Problem description: The required output is the lines below from the line containing "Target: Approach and" to the line containing "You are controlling", inclusive, retyped exactly. No other lines belong in it.

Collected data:
* * * *
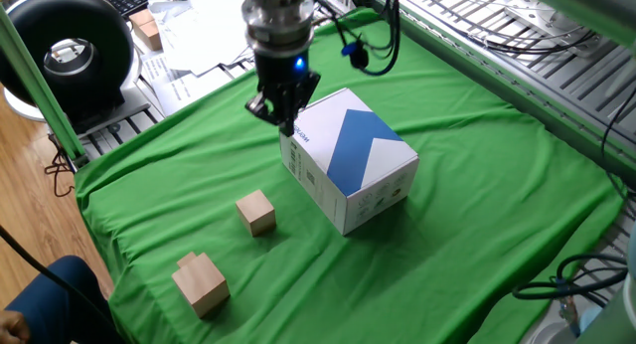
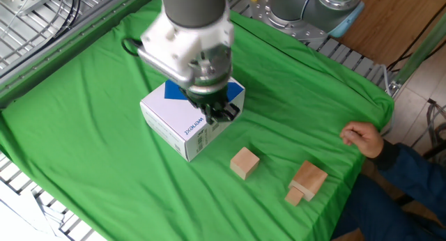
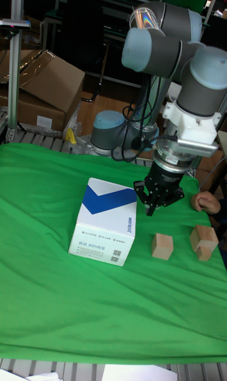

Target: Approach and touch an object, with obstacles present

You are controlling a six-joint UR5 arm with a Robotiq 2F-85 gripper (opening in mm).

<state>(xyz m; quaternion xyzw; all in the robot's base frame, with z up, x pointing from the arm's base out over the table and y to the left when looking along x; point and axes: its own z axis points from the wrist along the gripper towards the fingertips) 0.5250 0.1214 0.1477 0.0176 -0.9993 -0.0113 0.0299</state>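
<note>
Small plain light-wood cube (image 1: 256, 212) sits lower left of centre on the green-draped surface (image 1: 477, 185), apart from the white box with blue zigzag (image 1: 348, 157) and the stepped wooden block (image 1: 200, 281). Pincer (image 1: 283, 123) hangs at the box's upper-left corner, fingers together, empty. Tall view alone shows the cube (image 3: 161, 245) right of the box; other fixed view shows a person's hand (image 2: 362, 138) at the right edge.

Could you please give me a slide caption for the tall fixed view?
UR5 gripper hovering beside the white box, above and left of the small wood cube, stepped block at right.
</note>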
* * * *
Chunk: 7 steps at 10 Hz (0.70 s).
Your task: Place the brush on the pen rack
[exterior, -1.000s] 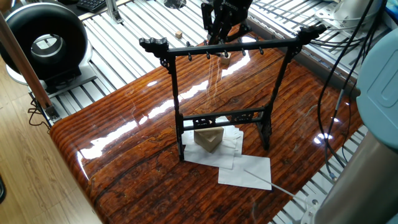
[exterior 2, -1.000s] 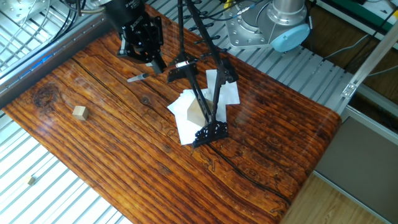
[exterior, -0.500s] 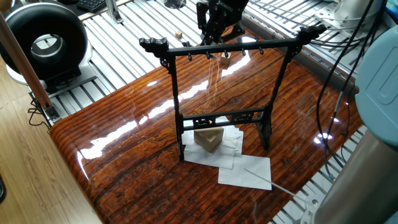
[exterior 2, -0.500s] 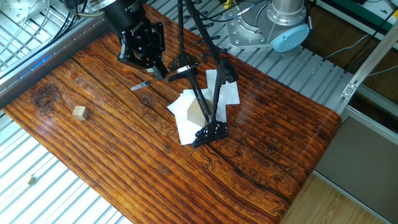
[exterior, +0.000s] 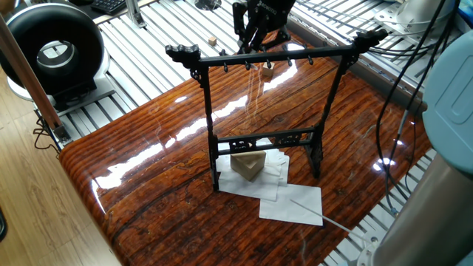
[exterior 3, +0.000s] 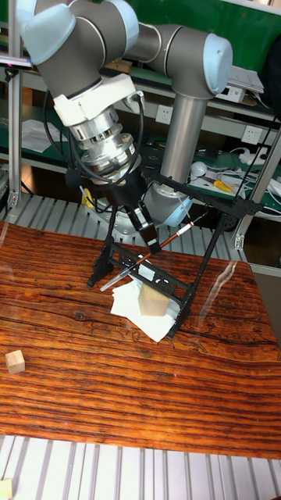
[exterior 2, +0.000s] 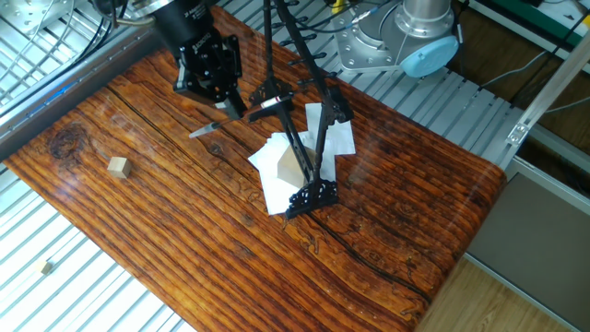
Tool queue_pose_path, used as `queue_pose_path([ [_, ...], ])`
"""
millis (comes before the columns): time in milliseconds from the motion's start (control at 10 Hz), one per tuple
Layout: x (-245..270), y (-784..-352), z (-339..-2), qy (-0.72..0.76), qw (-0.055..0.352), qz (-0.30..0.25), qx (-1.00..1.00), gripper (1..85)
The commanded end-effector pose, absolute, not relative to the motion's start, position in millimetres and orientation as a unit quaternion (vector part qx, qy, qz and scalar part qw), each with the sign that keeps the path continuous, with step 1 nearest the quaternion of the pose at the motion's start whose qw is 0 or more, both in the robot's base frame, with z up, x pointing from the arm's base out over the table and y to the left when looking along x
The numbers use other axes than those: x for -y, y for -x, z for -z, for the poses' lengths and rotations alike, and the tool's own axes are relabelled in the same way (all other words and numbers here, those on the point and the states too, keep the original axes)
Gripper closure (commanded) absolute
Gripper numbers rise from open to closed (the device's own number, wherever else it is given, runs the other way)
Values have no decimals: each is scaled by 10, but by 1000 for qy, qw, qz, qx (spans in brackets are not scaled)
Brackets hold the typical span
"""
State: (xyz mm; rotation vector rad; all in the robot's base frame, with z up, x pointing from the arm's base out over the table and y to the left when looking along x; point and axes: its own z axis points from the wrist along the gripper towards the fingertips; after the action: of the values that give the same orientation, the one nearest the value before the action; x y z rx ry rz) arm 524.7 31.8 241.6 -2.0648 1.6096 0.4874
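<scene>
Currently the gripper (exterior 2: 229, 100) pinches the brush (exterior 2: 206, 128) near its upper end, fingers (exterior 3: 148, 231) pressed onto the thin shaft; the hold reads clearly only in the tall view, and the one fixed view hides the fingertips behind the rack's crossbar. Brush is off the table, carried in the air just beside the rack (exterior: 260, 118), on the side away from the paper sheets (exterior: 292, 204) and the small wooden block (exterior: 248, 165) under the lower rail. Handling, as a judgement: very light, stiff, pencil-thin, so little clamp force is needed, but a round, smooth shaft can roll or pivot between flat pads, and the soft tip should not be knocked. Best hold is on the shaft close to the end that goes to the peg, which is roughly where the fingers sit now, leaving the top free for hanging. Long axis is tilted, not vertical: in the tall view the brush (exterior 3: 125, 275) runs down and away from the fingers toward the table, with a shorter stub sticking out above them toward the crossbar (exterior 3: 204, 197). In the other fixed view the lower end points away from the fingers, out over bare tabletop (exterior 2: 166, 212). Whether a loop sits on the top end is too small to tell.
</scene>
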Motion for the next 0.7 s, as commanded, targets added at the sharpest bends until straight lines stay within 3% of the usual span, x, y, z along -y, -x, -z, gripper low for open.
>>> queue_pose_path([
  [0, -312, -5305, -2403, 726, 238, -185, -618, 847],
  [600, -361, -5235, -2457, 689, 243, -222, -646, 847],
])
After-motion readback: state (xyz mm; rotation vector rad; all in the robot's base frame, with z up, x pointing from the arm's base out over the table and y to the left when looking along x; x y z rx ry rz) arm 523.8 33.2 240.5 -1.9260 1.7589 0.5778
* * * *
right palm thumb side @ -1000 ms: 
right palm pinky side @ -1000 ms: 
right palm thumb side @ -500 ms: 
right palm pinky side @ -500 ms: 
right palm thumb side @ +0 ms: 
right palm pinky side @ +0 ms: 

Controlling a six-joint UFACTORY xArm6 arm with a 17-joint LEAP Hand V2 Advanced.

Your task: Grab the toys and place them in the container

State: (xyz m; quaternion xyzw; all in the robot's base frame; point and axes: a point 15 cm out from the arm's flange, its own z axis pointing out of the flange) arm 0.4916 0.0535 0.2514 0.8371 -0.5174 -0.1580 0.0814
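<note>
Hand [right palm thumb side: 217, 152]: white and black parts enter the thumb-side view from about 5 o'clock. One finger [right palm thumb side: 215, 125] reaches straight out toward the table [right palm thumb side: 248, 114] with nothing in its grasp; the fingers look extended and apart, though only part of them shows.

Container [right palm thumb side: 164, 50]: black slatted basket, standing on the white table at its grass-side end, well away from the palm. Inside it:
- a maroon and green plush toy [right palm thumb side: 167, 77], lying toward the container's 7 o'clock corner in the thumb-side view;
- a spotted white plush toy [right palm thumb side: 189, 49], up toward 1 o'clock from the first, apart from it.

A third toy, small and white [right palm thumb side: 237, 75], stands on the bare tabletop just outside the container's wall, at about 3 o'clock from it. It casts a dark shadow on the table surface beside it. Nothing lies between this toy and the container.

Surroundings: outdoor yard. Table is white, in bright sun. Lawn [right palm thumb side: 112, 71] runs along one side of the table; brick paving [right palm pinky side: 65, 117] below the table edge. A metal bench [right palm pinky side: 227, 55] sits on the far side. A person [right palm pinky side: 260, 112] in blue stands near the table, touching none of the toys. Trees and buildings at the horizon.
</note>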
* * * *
Response below:
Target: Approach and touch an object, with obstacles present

You are controlling a six-joint UR5 arm with a Robotiq 2F-85 gripper (opening in mm).

The answer requires no additions.